Kalau Pasar Besar Itu Dimatikan, Bakal Hancur Karya-Karya Anak Bangsa
Para game developer membutuhkan marketplace game seperti Steam untuk memasarkan karya atau berbelanja referensi. Kebijakan blokir dikhawatirkan bisa menciutkan kreativitas anak-anak muda untuk mencipta.
Laporan : LAILATUL FITRIANI
BERMAIN game sudah menjadi makanan sehari-hari M. Barkah Rahmanu Mauludi. Baik itu permainan tradisional maupun digital. Dari sanalah minatnya menjadi game developer bertumbuh: saat merasakan asyiknya membuat sebuah permainan.

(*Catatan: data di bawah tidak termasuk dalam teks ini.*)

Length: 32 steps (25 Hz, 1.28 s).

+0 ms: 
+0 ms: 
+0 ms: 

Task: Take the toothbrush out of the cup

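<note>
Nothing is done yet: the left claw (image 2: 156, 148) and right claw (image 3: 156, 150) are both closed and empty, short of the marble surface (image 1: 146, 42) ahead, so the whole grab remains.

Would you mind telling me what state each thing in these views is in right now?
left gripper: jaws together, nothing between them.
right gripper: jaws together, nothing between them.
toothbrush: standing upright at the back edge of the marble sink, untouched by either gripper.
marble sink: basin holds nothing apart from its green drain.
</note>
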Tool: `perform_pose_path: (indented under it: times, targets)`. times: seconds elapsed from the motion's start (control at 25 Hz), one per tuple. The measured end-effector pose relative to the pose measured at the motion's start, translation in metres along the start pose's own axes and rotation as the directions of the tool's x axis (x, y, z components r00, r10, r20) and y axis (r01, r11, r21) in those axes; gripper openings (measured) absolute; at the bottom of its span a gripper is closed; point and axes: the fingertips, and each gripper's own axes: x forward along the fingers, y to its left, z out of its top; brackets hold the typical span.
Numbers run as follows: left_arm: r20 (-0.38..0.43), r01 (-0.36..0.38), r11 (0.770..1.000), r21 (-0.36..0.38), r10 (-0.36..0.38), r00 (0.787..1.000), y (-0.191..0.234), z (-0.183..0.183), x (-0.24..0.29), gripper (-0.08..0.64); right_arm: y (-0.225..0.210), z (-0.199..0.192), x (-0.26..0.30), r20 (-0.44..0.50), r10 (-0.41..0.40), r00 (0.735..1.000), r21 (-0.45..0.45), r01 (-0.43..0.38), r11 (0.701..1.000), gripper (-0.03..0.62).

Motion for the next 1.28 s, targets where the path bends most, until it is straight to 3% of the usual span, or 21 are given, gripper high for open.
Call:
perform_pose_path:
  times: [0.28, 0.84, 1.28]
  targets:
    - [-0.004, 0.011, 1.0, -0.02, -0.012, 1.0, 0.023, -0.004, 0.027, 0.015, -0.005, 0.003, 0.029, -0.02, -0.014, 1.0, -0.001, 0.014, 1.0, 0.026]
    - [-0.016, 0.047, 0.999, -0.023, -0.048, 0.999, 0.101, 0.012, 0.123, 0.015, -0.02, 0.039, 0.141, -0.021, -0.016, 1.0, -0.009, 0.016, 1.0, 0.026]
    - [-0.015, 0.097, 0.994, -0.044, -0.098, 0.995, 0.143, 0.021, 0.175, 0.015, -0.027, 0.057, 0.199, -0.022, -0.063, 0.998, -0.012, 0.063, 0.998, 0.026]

”Pas SMA saya mulai membuat game sederhana bermodal kertas, pensil, dan penghapus dan join semacam organisasi IT (information technology) supaya bisa menciptakan game berbasis digital. Jadi, bukan saya saja yang merasakan kebahagiaan dari membuat game, tapi juga orang di sekitar yang memainkan game buatan saya,” tutur Ludi, sapaan akrabnya.
Merasa tak cukup, pemuda 23 tahun asal Surabaya itu pun belajar bahasa pemrograman/engine secara otodidak lewat YouTube. Beruntung, kedua orang tuanya mendukung penuh. Terlebih dia sudah membuktikan kemampuannya.
”Di tahun pertama saya berkuliah itu saya mendapat klien pertama, seorang mahasiswa akhir yang membutuhkan game developer (pengembang/pencipta permainan) untuk mengembangkan aplikasi game pendidikan buat kebutuhan tugas akhirnya,” kenang alumnus Polteknik Elektronika Negeri Surabaya (PENS) yang kini menjadi game programmer Krenaga Studio itu.